Does anyone have any tips on making a hangman noose safe? I have an idea for a costume where the character will be wearing a noose around his neck, with maybe 2 feet of broken rope dangling either behind him or in front. I have no intention of "hanging" with the noose at any time, but I'm not sure I'd be comfortable walking around with a working noose around my neck.


----------



## Chewbacca (Oct 12, 2010)

Put Velcro or a magnetic catch on one or both ends of the loop where it attaches to the knot. That way the loop will break away if the rope is pulled. Both ends is probably better to avoid rope burn if the rope is pulled quickly.


----------



## MrPoe (Jun 19, 2012)

Chewbacca said:


> Put Velcro or a magnetic catch on one or both ends of the loop where it attaches to the knot. That way the loop will break away if the rope is pulled. Both ends is probably better to avoid rope burn if the rope is pulled quickly.


Sounds like a great idea!


----------



## J-Man (Feb 1, 2011)

Another option is to leave 2' of rope on the end that is typically the short stub at the top of the coil.
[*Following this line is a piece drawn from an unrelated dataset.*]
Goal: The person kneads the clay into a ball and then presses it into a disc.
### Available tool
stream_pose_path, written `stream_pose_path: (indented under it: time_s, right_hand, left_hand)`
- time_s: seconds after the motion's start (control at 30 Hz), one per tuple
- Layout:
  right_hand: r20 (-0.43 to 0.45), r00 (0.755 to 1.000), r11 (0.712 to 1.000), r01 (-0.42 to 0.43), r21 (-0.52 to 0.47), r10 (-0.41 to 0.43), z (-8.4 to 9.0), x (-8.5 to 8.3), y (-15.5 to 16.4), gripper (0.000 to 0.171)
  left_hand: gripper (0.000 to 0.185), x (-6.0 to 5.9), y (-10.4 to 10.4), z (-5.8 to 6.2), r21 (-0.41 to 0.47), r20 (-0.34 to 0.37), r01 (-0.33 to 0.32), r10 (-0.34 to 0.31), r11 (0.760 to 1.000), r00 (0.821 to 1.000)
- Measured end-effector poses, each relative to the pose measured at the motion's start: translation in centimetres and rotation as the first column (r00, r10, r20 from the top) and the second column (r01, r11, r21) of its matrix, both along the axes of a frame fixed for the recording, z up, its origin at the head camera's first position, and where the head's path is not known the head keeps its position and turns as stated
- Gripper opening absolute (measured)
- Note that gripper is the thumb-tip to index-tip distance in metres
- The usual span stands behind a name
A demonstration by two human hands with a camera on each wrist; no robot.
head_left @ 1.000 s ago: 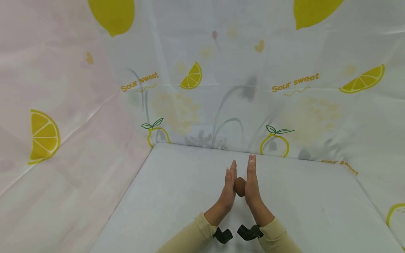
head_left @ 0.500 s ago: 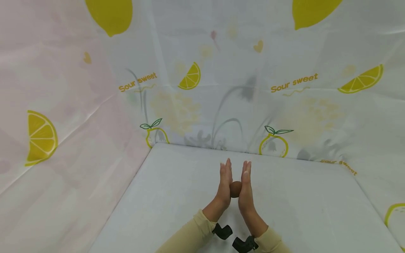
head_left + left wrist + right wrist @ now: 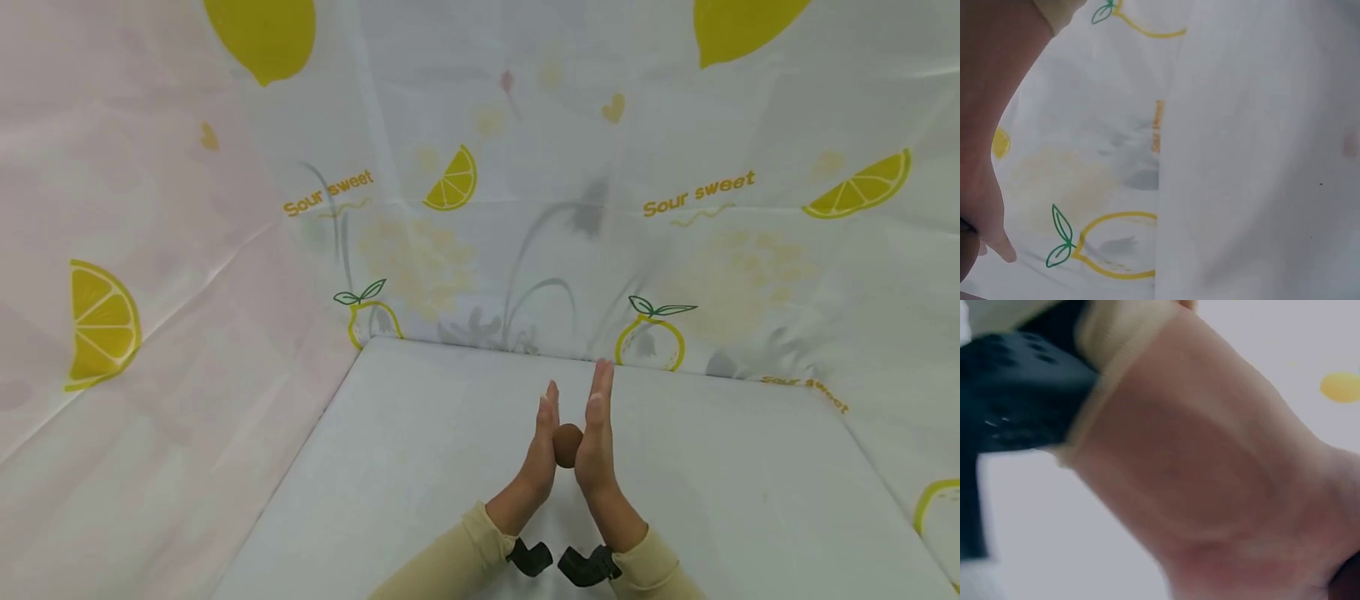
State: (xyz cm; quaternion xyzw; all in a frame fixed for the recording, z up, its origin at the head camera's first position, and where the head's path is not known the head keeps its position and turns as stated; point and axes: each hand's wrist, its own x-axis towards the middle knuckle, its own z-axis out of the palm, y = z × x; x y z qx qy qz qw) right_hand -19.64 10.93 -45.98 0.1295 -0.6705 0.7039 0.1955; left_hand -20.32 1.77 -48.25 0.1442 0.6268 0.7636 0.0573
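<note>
In the head view a small brown ball is pressed between my two flat palms above the white table. My left hand stands upright on the ball's left with its fingers straight. My right hand mirrors it on the ball's right, its fingertips reaching a little farther forward. Both arms wear beige sleeves, with black wrist cameras below them. The right wrist view is filled by a blurred bare wrist, a beige cuff and a black mount.
Cloth walls printed with lemons and "Sour sweet" lettering enclose the table at the back, left and right. The left wrist view shows that printed cloth meeting the table.
My right hand has slid forward past the left one, after lying level with it half a second ago. The ball has stayed pressed between the palms and shifted slightly right.
</note>
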Motion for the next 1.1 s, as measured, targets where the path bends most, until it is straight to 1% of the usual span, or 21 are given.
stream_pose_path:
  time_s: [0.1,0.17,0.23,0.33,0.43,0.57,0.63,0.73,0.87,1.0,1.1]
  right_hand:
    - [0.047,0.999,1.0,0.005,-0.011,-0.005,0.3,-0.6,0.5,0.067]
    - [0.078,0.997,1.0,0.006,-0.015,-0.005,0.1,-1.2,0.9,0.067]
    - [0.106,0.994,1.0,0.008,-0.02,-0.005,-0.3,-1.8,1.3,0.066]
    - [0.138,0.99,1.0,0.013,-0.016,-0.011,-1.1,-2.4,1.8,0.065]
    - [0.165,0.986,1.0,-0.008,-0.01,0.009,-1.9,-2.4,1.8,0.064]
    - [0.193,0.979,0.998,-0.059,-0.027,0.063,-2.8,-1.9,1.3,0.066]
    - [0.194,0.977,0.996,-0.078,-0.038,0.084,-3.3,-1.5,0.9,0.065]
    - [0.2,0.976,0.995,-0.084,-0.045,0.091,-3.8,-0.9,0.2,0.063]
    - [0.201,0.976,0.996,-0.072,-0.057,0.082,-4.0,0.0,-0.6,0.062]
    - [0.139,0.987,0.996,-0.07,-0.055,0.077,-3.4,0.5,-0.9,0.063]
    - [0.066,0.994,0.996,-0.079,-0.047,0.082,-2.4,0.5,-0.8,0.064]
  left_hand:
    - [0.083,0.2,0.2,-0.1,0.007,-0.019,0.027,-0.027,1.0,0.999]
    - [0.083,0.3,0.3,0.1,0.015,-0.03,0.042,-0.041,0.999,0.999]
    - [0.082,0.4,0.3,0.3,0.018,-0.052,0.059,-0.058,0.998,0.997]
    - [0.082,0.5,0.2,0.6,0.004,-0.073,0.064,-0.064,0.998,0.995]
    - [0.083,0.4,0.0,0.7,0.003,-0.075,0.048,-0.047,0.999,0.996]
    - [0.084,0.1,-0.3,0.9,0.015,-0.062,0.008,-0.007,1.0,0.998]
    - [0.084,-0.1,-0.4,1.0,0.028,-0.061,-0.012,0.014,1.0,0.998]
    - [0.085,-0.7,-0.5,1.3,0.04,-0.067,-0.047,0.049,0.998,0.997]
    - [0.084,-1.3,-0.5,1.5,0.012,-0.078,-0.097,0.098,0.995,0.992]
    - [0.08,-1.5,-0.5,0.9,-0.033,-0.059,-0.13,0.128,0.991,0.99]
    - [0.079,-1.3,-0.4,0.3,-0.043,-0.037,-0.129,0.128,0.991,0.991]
Make sure the loop is big enough to slip comfortably over your head and cut the other end of the rope flush with the top of the coil. Pull the loop a bit to suck the cut end into the coil just enough to conceal it. The end result will look real to most people but it can never be pulled tight, any tension on the loop will just pull the cut end out of the coil.


----------



## MrPoe (Jun 19, 2012)

J-Man said:


> Another option is to leave 2' of rope on the end that is typically the short stub at the top of the coil. Make sure the loop is big enough to slip comfortably over your head and cut the other end of the rope flush with the top of the coil. Pull the loop a bit to suck the cut end into the coil just enough to conceal it. The end result will look real to most people but it can never be pulled tight, any tension on the loop will just pull the cut end out of the coil.


I'm going to try that!


----------



## Gym Whourlfeld (Jan 22, 2003)

The Hangman's Noose has caused death and injury in Octobers. One can not be too careful .
If you desire a realistic costume of a Death-by-Hanging you will need to dampen your pants, really.


----------



## MrPoe (Jun 19, 2012)

Gym Whourlfeld said:


> The Hangman's Noose has caused death and injury in Octobers. One can not be too careful .
> If you desire a realistic costume of a Death-by-Hanging you will need to dampen your pants, really.


LOL; actually I was thinking of an alt. Jason Voorhees part 3 costume. And on further thought, I'll probably make the trailing end of the noose less than a foot.


----------